Lest anyone underestimate the complexity of privilege searching in e-discovery, consider the recent case in which none other than search giant Google got tripped up. Although the company’s privilege searches screened out an email labeled “Attorney Work Product,” the searches failed to catch nine drafts of the same email, autosaved by the author’s email program.

Worse yet, the email was a true “smoking gun.” In fact, the email was so potentially inculpatory that the judge remarked that it and the Magna Carta (common law) would be all that the opponent’s counsel would need to win its case. (It is interesting to note that this was not the only incriminating document, and this document is even more damaging to Google when paired with a 2005 email written by Andy Rubin, Google vice president in charge of Android.)

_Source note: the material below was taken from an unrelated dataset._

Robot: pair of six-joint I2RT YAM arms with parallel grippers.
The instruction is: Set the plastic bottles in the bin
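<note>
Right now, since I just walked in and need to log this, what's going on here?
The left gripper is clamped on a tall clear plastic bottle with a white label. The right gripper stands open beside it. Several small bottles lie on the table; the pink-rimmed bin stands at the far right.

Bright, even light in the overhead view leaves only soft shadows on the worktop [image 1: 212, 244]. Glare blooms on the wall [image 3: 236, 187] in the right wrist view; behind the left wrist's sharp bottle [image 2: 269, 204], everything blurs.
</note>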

In this post, we’ll give you some background on the case and then discuss the lessons it teaches about privilege searching in e-discovery.

A Dispute Over Java

Since August 2010, Google has been locked in litigation with Oracle America over whether its Android operating system violates Oracle’s Java patents and copyrights. Within the month before Oracle filed the lawsuit, lawyers for both companies met to discuss the alleged infringement. Ten days later, Google General Counsel Kent Walker convened an internal staff meeting to discuss the matter further. One of the attendees was Google software engineer Tim Lindholm.

A week later, as a follow-up to that meeting and a prelude to another, Lindholm wrote an email addressed to Google senior counsel Ben Lee and Andy Rubin. The email was labeled “Attorney Work Product” and “Google Confidential.” In part, it said:

What we’ve actually been asked to do (by Larry and Sergei) is to investigate what technical alternatives exist to Java for Android and Chrome. We’ve been over a bunch of these, and think they all suck. We conclude that we need to negotiate a license for Java under the terms we need.

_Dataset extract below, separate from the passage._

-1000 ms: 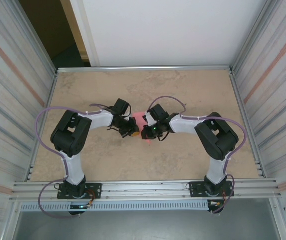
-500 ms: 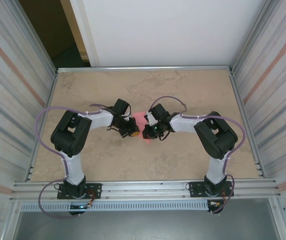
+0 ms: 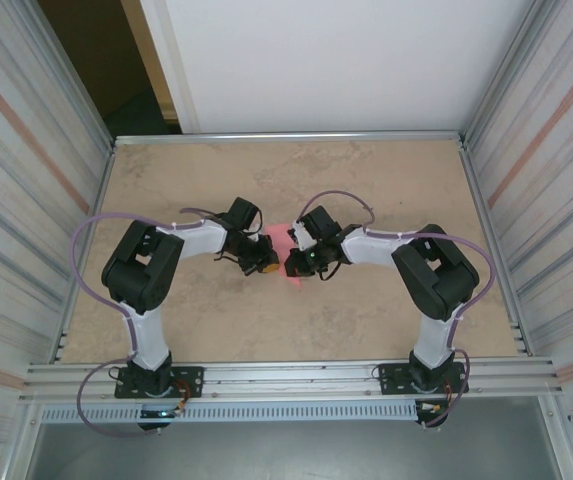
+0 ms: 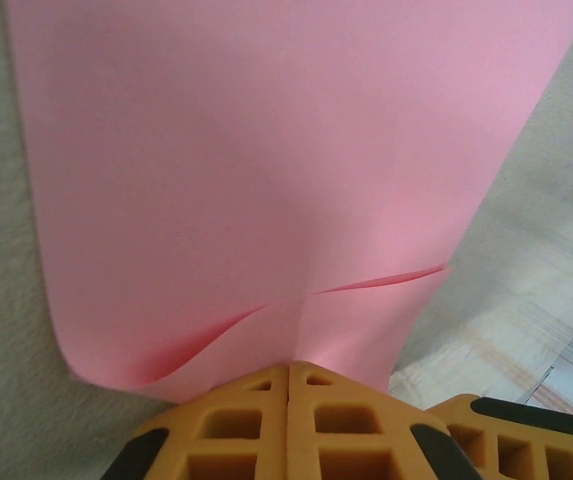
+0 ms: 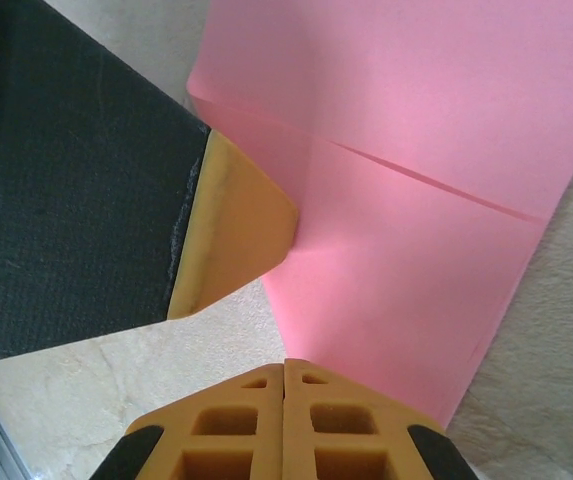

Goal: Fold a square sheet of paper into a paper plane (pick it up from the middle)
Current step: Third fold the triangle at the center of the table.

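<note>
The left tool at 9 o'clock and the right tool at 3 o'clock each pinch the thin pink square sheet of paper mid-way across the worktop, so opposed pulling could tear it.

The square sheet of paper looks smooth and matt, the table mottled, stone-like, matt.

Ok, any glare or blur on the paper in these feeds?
Left wrist: paper soft, pale sheen upper right, shadow under the curled near edge. Right wrist: crease crisp, even light, the left gripper's finger slightly blurred. Top: even light, no glare, paper tiny.
</note>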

During the four minutes it took Lindholm to write this email, his computer auto-saved it nine times. Each time, the “to” and “cc” fields were still blank and the email was not labeled with the footer. Only the tenth and final version identified the recipients and included the labels for “work product” and “confidential.”

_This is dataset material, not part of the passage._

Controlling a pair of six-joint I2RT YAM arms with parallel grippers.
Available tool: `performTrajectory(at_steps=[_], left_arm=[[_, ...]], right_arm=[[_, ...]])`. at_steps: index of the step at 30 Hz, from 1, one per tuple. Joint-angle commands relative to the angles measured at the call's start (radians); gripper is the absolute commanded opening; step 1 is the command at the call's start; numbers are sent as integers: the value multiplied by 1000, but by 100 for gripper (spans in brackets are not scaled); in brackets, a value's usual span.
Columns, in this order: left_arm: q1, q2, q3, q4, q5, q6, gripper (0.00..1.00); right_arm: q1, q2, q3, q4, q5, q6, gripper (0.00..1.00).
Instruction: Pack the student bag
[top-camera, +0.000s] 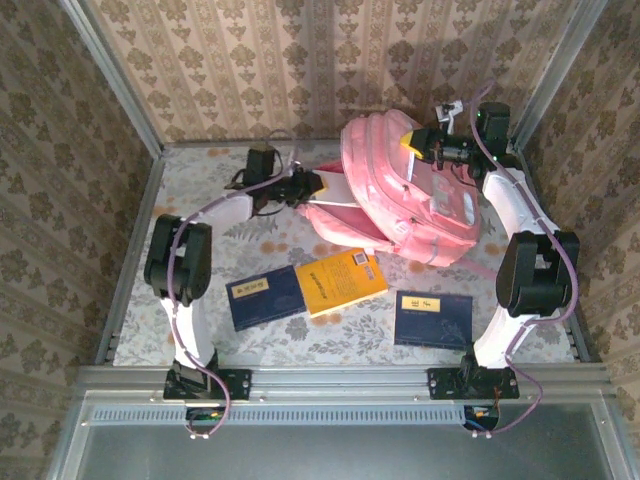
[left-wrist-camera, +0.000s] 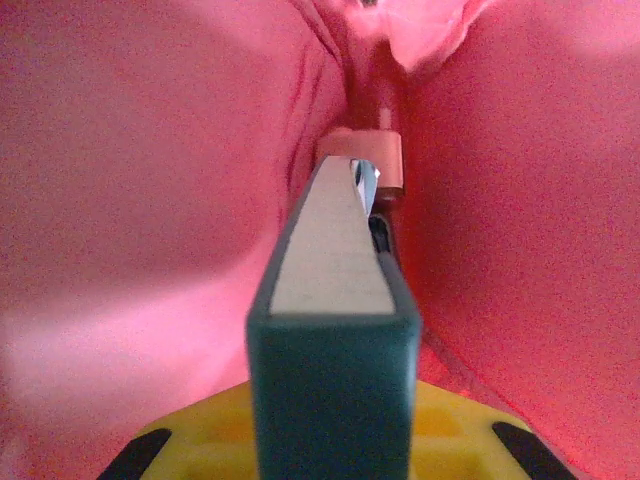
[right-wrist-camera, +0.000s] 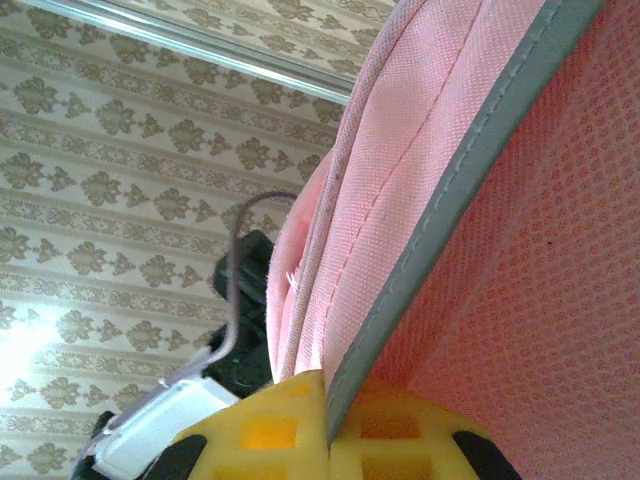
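The pink fabric student bag lies at the bench's 1 o'clock, the right gripper's jaws closed on its rim, the left gripper's jaws clamping a teal-covered book pointed 3 o'clock into its mouth.

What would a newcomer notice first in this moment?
The pink student bag sits at the table's far right, its grey-trimmed edge pinched by the right claw. The left claw holds a teal book inside the bag's pink opening. Near the front, an orange book lies against a dark blue book, a second blue book apart to its right.
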Motion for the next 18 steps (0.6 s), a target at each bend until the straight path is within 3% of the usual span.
performTrajectory(at_steps=[1,8,18], left_arm=[[-43,31,76,272,65,-161,0],[-139,163,182,353,54,-231,0],[-294,410,457,229,-2,-242,0]], right_arm=[[1,-78,18,164,-69,48,0],[14,-56,7,232,-60,115,0],[87,-28,16,232,-51,117,0]])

During discovery after the lawsuit commenced, Google produced the first eight drafts of the email to Oracle. It held back the ninth draft and the final version, listing both on its privilege log. Google later told the court that its electronic scanning mechanisms “did not catch those drafts before production” because the drafts did not contain the confidentiality or privilege headings and did not list any addressees.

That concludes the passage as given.